Task brief: The task calls for the lines below from the line with "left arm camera" to the line with "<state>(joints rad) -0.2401", both ends included, copied exactly, without any pictures.

+ + + + +

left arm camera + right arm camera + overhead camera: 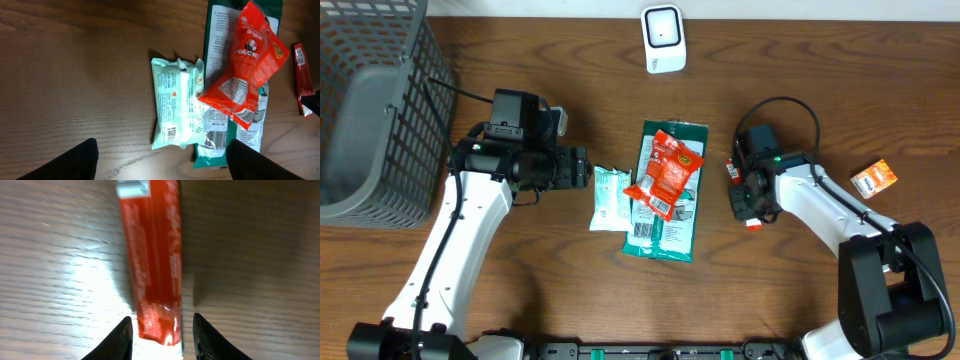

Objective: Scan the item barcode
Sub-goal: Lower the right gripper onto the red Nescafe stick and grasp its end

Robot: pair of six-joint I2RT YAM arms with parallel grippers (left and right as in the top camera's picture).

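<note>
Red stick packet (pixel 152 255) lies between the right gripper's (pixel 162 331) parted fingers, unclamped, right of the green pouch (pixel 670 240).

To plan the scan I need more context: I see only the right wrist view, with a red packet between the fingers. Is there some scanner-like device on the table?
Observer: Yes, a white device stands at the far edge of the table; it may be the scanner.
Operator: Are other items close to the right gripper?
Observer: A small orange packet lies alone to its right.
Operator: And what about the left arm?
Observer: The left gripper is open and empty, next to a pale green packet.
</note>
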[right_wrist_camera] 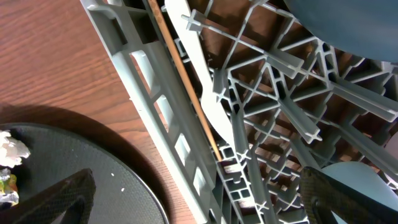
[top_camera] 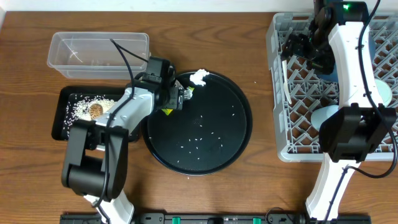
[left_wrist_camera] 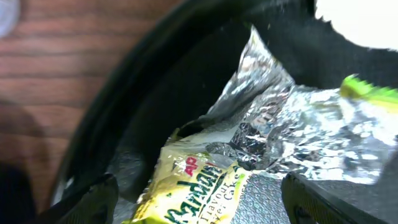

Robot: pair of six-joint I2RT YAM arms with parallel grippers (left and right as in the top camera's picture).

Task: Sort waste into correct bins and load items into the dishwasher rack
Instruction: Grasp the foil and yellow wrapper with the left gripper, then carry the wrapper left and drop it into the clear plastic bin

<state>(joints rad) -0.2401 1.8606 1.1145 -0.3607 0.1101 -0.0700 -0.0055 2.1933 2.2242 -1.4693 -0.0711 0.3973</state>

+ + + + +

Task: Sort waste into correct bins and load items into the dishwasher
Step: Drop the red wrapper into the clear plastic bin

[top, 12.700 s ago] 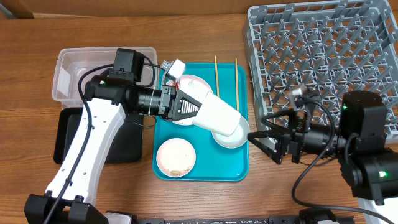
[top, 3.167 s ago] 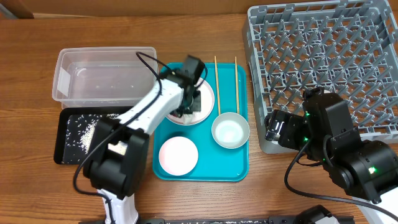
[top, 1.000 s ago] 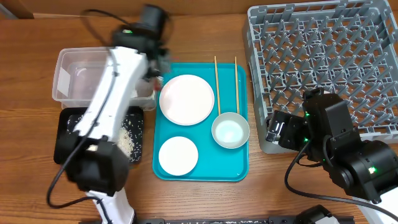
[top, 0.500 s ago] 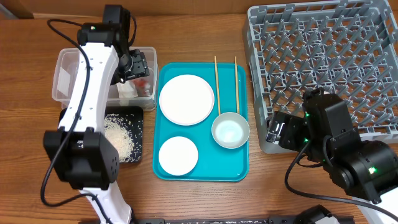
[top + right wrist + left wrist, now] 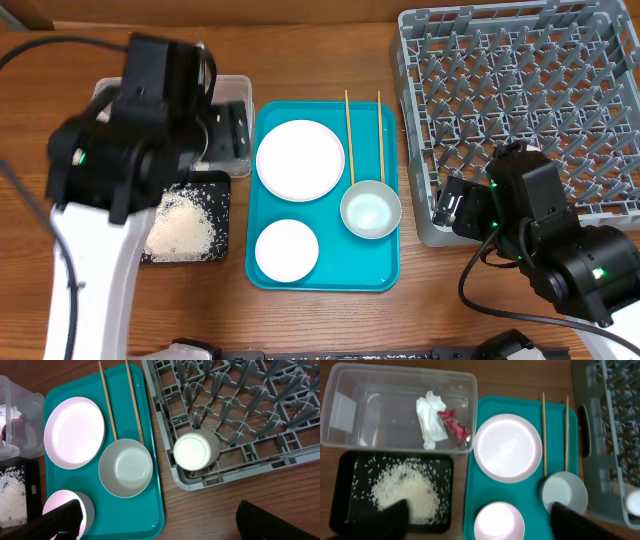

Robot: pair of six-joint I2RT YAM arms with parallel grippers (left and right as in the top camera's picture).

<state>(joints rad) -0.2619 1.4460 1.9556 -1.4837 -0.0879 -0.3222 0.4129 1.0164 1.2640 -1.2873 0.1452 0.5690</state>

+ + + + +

Completed task:
left arm camera + right arm camera + overhead camera: 

Objective: Scan the item barcode
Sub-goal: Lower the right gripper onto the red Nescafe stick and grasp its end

Robot: pair of six-joint I2RT YAM arms with parallel grippers (left and right as in the top camera's picture).

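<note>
Red stick packet (pixel 152 255) lies between the right gripper's (pixel 162 331) parted fingers, unclamped, right of the green pouch (pixel 670 240).

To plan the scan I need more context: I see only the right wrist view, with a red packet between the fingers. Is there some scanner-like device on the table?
Observer: Yes, a white device stands at the far edge of the table; it may be the scanner.
Operator: Are other items close to the right gripper?
Observer: A small orange packet lies alone to its right.
Operator: And what about the left arm?
Observer: The left gripper is open and empty, next to a pale green packet.
</note>
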[right_wrist_camera] 
[top_camera] 
[left_wrist_camera] 

Robot: pair of six-joint I2RT YAM arms with parallel grippers (left and right as in the top camera's picture).

Task: Sort waste into correct bins and load items into the dishwasher rack
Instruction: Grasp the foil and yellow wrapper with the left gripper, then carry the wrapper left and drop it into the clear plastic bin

<state>(joints rad) -0.2401 1.8606 1.1145 -0.3607 0.1101 -0.0700 -0.0055 2.1933 2.2242 -1.4693 -0.0711 0.3973</state>

Nothing further is required of this output.